▸ Exercise description
Please tell how many of the lines below contain "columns", using only a number.
**** Provided material ****
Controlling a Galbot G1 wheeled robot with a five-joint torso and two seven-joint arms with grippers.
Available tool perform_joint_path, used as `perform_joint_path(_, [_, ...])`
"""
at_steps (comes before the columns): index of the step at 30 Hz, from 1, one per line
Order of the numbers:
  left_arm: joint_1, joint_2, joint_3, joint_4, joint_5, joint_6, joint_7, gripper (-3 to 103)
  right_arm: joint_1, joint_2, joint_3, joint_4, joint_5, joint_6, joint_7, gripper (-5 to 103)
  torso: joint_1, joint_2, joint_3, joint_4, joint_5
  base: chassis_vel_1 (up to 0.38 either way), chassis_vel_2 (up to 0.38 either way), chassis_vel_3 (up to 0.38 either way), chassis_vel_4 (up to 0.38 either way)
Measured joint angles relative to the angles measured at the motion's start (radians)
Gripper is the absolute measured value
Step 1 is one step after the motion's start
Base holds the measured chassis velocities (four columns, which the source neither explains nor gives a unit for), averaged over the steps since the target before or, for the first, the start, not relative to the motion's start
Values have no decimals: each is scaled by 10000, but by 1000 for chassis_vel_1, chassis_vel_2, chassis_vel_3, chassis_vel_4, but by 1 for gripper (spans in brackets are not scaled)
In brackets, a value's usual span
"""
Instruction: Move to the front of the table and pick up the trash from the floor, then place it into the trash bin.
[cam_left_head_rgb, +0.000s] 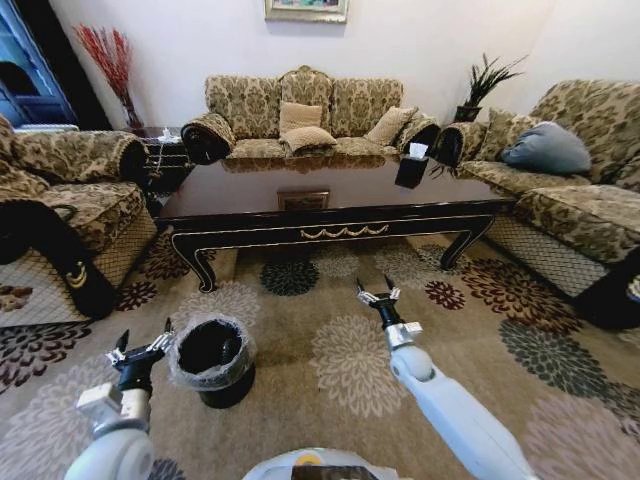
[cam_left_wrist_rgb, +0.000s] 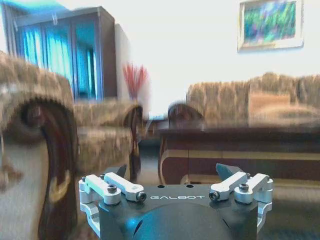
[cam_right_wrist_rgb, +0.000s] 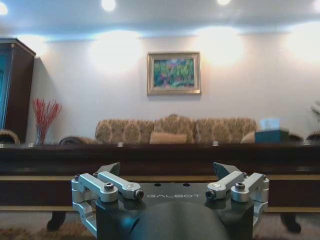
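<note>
The dark wooden table (cam_left_head_rgb: 340, 212) with gold ornament stands across the carpet ahead. It also fills the middle distance of both wrist views (cam_left_wrist_rgb: 240, 150) (cam_right_wrist_rgb: 160, 160). The black trash bin (cam_left_head_rgb: 212, 358), lined with a greyish bag, sits on the carpet at my lower left. My left gripper (cam_left_head_rgb: 146, 334) (cam_left_wrist_rgb: 172, 170) is open, just left of the bin at rim height. In front of the table's apron my right gripper (cam_left_head_rgb: 374, 284) (cam_right_wrist_rgb: 167, 167) hangs open over the carpet. Nothing is between either pair of fingers. I see no trash on the patterned floor.
Patterned sofas enclose the table on the left (cam_left_head_rgb: 70, 210), back (cam_left_head_rgb: 300, 115) and right (cam_left_head_rgb: 580, 190). A black tissue box (cam_left_head_rgb: 411, 170) and a small frame (cam_left_head_rgb: 303, 200) sit on the table. Floral carpet (cam_left_head_rgb: 350, 360) lies open between my arms.
</note>
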Motion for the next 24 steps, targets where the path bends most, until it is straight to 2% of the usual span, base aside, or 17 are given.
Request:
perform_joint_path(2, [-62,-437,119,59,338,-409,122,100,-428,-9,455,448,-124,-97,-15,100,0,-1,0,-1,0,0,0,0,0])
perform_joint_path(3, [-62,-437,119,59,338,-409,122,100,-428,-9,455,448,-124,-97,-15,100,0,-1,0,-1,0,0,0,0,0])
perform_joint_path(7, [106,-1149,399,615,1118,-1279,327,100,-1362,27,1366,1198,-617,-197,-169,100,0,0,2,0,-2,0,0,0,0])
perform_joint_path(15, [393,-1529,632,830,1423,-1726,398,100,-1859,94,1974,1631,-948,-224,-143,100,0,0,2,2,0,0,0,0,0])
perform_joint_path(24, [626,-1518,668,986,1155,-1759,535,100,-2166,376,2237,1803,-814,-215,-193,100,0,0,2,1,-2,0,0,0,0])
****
▸ Solution to the exercise
2